● What is required
Every line from the one with "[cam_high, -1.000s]" up to and including the one with "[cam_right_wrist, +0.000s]" is to be output exactly as it appears below; pictures are not.

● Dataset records

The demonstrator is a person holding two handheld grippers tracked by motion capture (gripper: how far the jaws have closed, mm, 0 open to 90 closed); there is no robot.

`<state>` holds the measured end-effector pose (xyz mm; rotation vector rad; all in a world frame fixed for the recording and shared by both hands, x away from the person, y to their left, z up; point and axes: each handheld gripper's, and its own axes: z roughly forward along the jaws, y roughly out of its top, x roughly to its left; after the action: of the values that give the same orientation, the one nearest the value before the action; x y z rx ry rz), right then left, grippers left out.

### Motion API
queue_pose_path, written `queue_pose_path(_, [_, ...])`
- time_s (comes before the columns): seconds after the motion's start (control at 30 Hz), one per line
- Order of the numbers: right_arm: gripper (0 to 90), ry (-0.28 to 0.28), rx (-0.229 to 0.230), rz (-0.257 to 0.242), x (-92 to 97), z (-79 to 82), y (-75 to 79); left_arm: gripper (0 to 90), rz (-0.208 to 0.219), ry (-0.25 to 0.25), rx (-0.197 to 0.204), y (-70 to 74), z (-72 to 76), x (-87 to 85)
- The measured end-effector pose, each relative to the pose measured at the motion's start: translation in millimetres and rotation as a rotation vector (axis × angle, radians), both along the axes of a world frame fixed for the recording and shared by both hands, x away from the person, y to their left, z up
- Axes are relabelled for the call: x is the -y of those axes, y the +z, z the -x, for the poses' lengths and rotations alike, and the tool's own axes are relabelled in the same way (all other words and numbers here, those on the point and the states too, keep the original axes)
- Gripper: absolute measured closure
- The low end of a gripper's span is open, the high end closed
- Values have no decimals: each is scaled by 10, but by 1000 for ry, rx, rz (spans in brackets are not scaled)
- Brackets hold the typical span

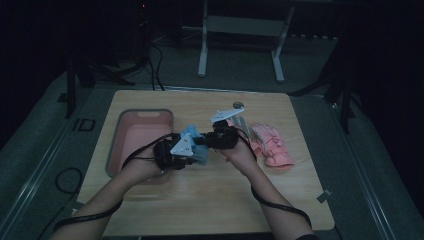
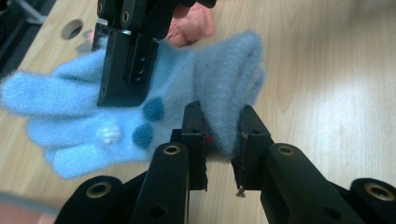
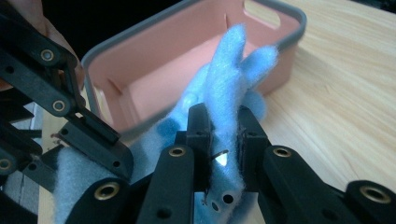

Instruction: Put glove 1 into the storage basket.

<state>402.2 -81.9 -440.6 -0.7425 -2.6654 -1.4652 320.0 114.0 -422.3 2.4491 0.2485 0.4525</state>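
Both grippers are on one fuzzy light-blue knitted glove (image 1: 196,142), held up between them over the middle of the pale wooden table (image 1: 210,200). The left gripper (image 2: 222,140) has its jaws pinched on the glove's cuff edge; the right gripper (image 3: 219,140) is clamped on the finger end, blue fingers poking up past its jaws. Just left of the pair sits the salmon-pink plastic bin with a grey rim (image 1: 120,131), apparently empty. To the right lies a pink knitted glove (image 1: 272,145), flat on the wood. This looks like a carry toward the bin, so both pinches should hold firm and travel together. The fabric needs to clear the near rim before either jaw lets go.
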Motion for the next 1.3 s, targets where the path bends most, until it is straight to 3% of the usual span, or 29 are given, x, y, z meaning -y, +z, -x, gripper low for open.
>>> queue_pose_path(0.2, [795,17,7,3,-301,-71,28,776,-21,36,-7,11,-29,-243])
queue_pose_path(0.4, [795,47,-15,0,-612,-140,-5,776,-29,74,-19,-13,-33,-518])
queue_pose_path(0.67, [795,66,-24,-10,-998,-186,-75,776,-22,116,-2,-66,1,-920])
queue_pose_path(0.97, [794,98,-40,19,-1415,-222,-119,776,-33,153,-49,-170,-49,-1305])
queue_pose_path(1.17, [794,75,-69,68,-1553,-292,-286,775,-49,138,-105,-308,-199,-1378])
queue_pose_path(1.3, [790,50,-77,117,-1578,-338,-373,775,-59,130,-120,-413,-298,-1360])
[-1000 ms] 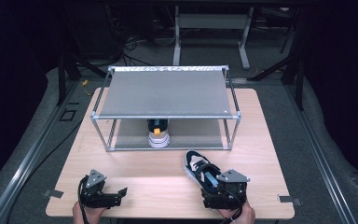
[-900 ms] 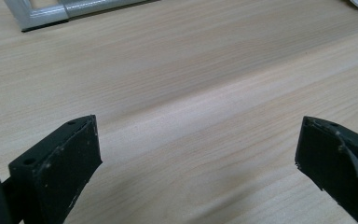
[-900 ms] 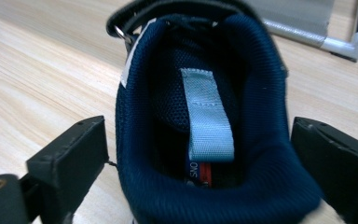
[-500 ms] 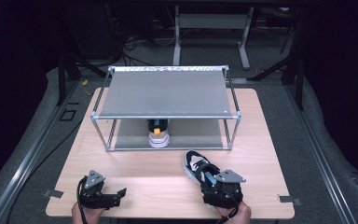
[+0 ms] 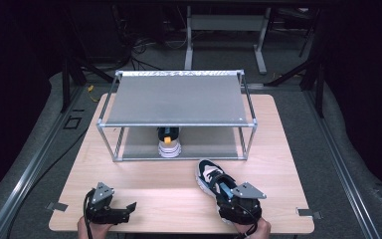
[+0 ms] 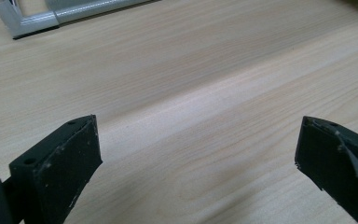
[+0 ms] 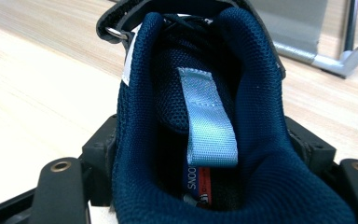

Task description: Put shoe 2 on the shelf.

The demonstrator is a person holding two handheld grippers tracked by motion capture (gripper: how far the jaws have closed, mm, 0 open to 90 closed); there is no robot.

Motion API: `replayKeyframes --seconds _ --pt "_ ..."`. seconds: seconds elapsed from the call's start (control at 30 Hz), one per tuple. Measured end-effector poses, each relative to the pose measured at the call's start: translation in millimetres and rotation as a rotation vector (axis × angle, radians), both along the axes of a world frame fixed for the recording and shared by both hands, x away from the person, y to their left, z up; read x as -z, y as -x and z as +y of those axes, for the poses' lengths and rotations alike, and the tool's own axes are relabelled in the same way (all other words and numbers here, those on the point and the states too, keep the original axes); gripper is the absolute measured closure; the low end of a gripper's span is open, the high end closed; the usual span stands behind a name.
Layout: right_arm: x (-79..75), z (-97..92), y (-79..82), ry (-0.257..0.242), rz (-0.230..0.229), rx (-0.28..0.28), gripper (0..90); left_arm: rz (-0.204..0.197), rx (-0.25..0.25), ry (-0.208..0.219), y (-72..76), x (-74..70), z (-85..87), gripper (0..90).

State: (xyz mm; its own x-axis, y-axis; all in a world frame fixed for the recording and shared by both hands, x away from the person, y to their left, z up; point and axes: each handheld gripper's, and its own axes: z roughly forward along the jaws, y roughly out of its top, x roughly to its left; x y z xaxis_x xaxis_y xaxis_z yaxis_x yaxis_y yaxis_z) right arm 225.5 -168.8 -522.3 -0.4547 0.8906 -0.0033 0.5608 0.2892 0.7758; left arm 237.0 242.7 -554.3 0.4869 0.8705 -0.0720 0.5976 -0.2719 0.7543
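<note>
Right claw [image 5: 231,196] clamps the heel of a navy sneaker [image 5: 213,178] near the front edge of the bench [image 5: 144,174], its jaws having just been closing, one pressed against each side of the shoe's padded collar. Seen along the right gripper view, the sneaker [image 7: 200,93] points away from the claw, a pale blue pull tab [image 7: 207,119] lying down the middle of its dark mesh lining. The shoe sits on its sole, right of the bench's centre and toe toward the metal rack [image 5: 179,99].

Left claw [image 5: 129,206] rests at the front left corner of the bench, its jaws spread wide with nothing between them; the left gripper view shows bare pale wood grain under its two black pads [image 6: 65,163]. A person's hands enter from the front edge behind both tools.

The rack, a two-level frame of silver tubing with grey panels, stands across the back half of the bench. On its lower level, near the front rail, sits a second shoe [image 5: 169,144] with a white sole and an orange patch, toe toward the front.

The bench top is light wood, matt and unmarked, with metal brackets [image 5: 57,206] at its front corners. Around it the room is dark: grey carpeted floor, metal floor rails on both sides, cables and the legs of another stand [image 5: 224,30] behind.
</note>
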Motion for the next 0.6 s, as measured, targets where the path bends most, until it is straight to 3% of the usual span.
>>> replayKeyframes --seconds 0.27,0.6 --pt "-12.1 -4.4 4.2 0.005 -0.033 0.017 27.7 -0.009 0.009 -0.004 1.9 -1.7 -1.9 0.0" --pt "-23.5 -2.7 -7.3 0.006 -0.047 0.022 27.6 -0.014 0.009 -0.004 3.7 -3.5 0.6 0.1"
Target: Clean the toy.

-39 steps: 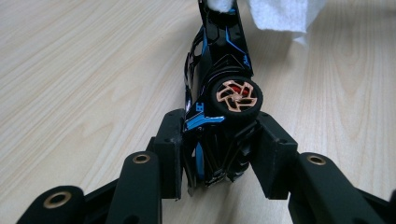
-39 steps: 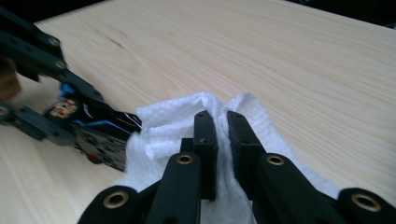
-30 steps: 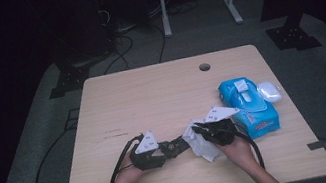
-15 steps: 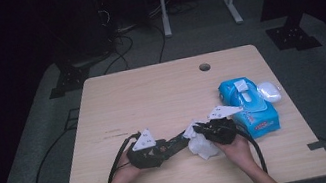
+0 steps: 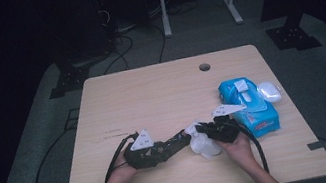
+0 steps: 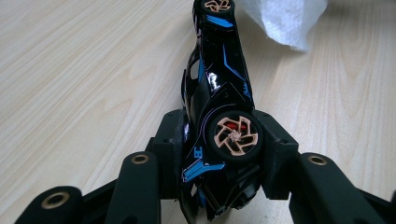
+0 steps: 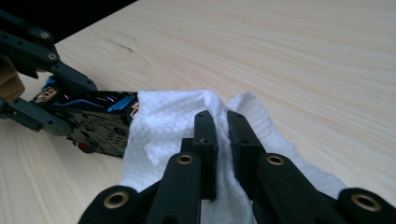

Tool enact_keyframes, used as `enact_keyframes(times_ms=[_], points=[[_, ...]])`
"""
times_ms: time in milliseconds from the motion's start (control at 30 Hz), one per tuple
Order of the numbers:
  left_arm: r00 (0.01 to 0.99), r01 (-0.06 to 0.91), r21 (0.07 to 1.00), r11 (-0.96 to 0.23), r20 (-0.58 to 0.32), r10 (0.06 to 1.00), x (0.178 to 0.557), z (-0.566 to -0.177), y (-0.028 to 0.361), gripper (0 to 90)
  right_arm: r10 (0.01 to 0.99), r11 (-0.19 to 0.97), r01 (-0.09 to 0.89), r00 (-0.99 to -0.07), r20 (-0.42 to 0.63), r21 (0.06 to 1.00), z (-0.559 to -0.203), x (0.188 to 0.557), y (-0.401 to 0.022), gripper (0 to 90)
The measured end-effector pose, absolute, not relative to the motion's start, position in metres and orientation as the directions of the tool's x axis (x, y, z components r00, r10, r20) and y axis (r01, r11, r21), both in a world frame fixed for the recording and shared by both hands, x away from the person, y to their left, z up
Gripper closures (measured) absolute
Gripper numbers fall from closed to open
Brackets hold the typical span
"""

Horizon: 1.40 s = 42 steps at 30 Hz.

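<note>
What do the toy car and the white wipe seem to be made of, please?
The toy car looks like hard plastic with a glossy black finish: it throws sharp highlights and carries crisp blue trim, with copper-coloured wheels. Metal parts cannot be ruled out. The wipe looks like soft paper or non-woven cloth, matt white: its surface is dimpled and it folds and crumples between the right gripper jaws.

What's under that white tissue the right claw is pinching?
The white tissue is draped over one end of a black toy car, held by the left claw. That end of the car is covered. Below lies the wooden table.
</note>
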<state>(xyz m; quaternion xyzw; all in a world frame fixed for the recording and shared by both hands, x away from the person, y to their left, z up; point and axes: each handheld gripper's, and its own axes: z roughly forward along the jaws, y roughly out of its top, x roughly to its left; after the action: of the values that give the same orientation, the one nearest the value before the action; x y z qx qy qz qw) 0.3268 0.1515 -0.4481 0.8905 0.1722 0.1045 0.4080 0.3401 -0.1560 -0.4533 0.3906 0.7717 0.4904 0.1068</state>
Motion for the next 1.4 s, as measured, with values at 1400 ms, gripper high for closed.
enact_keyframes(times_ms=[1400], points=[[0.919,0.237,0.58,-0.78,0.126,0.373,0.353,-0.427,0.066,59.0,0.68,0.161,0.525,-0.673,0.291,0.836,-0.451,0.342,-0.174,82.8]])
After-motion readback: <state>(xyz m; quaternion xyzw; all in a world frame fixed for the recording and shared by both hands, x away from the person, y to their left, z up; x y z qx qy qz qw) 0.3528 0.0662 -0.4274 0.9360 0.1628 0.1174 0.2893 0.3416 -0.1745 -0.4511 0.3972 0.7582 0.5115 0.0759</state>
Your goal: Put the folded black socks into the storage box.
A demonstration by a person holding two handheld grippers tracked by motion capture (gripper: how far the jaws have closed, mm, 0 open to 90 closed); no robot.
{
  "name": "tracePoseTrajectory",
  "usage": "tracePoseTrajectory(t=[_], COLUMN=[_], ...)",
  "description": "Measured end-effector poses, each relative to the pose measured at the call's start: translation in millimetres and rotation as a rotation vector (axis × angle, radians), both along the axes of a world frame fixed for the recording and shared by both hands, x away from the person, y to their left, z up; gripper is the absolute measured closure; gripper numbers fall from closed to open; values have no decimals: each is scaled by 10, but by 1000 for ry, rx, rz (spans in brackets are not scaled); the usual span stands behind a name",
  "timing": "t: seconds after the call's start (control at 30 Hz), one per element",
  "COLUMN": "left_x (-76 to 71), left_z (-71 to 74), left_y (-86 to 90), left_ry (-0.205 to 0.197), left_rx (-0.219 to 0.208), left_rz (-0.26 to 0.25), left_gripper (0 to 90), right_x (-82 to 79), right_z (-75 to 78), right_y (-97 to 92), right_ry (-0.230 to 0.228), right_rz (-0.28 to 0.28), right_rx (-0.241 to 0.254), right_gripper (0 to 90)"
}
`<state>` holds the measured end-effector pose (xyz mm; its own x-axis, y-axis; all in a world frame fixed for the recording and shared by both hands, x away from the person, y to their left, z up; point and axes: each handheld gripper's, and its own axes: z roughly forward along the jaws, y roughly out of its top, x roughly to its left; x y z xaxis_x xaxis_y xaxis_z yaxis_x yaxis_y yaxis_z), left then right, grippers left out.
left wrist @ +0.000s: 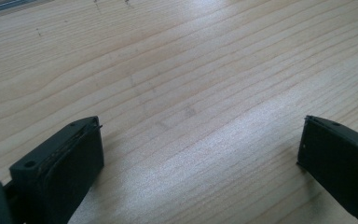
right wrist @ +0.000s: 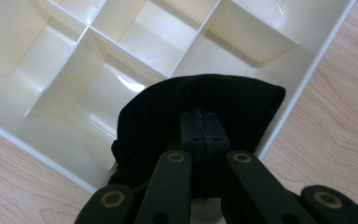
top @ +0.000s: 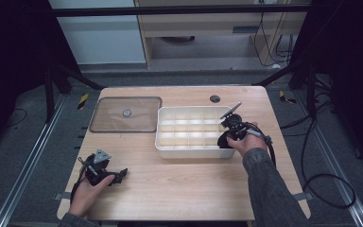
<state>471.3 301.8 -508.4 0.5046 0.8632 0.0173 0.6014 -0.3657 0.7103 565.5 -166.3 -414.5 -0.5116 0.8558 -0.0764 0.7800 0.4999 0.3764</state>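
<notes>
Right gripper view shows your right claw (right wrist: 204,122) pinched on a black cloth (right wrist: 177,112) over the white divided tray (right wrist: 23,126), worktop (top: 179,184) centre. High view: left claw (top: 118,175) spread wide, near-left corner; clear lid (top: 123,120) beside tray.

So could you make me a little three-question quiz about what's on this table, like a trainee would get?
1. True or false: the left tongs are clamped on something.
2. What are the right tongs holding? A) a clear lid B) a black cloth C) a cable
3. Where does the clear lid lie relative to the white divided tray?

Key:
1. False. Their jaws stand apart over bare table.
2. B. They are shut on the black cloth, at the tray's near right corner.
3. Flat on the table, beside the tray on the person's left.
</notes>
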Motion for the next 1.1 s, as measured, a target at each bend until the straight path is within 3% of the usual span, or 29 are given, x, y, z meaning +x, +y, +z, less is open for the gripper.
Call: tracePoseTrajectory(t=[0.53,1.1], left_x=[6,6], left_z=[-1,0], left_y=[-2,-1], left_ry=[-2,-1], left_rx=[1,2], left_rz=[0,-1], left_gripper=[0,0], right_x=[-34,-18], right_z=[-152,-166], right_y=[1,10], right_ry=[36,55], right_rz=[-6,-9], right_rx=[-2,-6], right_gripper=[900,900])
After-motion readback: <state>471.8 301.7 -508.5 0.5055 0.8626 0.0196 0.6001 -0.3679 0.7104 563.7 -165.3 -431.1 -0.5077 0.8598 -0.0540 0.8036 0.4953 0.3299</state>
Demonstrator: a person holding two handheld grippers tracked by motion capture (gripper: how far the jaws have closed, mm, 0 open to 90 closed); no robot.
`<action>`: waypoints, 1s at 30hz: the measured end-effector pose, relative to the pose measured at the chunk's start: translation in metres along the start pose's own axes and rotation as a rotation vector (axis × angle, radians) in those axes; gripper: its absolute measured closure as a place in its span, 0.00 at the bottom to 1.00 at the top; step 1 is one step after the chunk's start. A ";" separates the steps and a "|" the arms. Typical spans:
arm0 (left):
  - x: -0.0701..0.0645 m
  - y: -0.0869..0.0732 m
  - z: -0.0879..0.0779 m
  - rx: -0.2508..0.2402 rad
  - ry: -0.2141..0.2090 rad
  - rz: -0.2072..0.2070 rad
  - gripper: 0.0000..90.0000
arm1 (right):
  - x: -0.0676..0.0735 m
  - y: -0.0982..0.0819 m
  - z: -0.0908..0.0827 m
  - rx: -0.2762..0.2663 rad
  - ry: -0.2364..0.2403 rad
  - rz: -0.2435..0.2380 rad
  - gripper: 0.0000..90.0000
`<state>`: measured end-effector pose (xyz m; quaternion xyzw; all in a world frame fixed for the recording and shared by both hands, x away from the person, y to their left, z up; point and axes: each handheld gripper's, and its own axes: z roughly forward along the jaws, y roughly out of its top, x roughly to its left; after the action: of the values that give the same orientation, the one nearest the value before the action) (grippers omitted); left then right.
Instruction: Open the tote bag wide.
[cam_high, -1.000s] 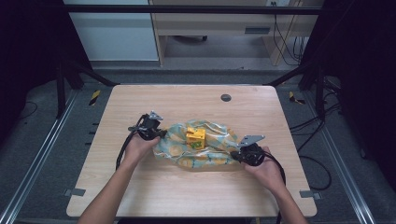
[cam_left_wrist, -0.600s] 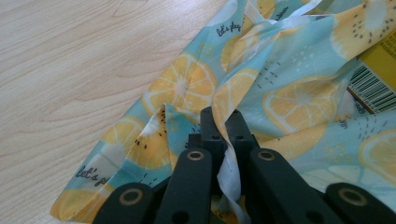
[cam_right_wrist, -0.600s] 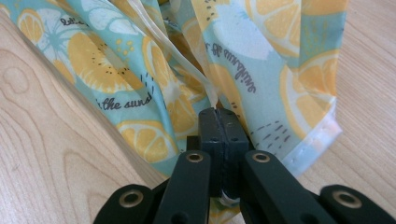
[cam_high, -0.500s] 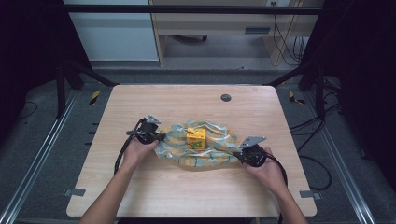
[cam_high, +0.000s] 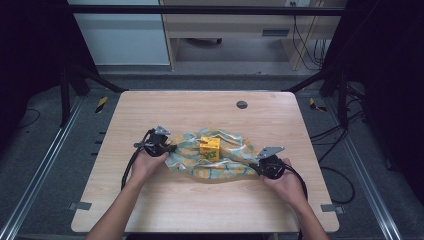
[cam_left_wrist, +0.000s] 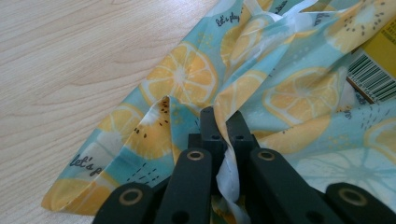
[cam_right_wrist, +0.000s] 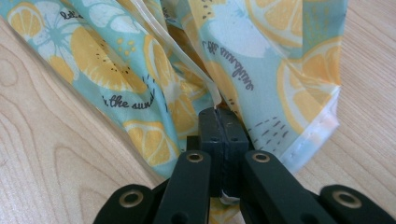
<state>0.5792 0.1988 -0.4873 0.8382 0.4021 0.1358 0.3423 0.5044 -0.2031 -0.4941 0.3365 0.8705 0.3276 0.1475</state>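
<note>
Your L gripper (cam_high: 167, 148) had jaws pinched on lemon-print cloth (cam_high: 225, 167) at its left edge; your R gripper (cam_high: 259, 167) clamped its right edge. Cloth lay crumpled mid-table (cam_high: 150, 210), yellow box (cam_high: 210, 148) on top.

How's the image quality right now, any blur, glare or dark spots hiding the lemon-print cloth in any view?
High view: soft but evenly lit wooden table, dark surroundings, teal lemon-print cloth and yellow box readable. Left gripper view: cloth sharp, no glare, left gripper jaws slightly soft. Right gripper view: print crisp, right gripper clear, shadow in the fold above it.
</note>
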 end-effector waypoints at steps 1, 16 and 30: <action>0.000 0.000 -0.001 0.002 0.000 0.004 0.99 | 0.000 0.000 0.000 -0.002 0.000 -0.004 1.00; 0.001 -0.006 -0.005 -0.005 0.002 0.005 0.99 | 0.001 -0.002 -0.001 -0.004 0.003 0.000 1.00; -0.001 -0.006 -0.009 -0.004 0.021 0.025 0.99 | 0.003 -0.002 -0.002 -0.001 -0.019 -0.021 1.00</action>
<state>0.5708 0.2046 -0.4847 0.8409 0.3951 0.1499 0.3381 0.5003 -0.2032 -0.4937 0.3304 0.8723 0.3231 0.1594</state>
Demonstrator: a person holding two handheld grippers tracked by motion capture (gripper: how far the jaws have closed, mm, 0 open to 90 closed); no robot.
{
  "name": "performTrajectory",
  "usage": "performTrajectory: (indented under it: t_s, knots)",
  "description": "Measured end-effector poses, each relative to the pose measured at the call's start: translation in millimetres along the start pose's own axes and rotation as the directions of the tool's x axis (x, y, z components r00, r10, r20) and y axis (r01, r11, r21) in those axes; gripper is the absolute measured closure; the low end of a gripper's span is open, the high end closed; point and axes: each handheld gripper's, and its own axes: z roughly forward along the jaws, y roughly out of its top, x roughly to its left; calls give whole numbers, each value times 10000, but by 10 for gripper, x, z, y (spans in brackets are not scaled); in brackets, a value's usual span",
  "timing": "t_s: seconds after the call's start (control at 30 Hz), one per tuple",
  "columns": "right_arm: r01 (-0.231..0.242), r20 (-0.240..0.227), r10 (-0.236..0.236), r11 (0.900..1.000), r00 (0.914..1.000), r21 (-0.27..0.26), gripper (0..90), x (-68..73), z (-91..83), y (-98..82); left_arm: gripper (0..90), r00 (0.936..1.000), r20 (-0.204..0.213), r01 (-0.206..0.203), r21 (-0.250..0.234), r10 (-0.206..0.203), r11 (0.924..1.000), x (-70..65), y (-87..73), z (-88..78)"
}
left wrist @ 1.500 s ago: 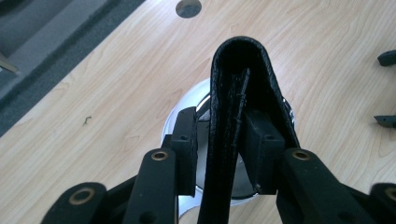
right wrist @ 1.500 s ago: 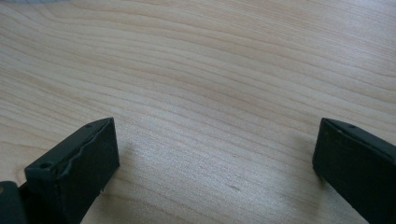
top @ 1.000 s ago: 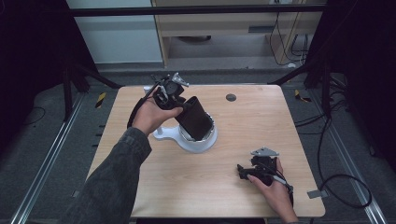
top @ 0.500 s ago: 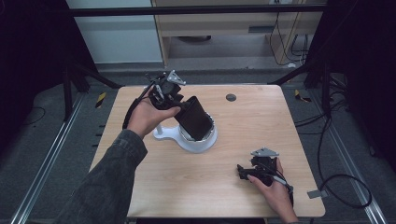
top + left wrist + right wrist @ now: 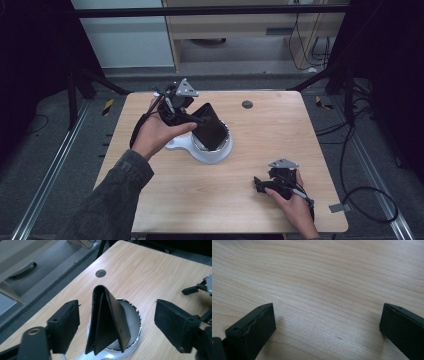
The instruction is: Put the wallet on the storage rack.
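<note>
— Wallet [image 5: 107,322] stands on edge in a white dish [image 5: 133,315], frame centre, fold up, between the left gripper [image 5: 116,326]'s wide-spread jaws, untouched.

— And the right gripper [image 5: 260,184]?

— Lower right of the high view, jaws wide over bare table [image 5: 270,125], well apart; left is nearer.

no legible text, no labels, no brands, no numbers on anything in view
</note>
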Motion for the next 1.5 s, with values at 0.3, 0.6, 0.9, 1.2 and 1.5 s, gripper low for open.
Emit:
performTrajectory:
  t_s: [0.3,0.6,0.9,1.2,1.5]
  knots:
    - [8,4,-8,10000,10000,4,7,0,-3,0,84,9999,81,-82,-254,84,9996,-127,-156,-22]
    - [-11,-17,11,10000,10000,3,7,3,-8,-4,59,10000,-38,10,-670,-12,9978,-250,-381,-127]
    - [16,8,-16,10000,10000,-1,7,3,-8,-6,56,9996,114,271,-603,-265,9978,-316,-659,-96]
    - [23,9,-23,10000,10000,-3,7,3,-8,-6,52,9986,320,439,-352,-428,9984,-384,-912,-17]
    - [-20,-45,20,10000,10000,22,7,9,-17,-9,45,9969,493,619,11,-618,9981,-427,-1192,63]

● Result for this task
[cam_high, -1.000s] 
[cam_left_wrist, -0.600s] 
[cam_right_wrist, -0.600s] 
[cam_high, -0.500s] 
[cam_high, +0.000s] 
[cam_left_wrist, +0.000s] 
[cam_right_wrist, +0.000s] 

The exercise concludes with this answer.